Norma publicada nesta quarta-feira (26) prevê medidas relacionadas à qualidade da água, limpeza, ao gerenciamento de resíduos, controle de pragas e atendimento de saúde em aeroportos.
Cada área deverá ter plano de gestão específico. O texto substitui regulamentação vigente desde 2002 e busca adequar os procedimentos sanitários do setor aeroportuário às exigências atuais de
vigilância em saúde. A Resolução nº 1.038 entra em vigor em 150 dias. Entre as principais novidades está a obrigatoriedade da implantação de sistemas de gestão da qualidade voltados à segurança
sanitária. A exigência valerá para aeroportos das classes III e IV – como o de Guarulhos, Brasília e o Galeão, por exemplo – e para empresas de transporte regular de passageiros que operem aeronaves
com banheiros ou instalações hidráulicas. O Sistema de Gestão da Qualidade deverá conter: políticas de segurança sanitária; programas de auditoria; gestão documental; qualificação de fornecedores;
capacitação periódica de trabalhadores. As organizações terão prazo de 24 meses para implementar integralmente as medidas, sendo que as áreas de gestão documental e treinamento deverão estar
estruturadas em até 12 meses.

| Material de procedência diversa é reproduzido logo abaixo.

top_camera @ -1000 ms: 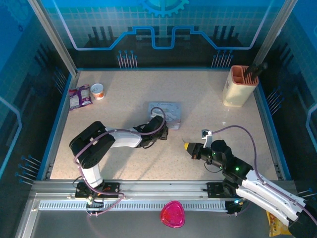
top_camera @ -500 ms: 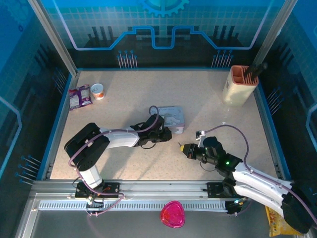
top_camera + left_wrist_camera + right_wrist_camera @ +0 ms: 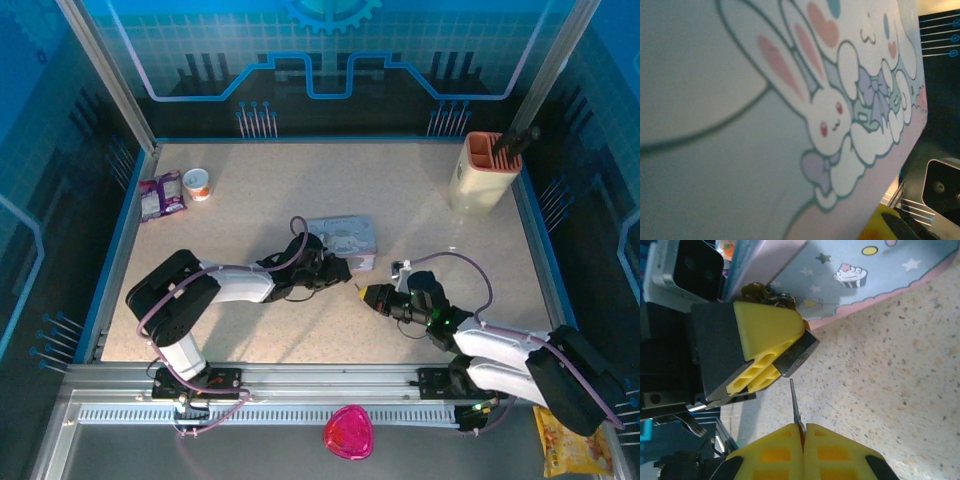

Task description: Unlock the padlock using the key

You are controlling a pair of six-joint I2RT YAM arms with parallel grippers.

Obrigações Aeroportos: fornecimento de água potável; limpeza e desinfecção do terminal; gerenciamento de resíduos sólidos; controle de pragas; sistemas de climatização;
serviços de saúde. Companhias aéreas: manutenção da qualidade da água consumida a bordo; controle sanitário dos alimentos servidos durante os voos; limpeza e desinfecção das aeronaves; gerenciamento
dos resíduos produzidos durante as viagens; ações para evitar a presença de insetos, roedores e outros animais que possam representar riscos à saúde pública.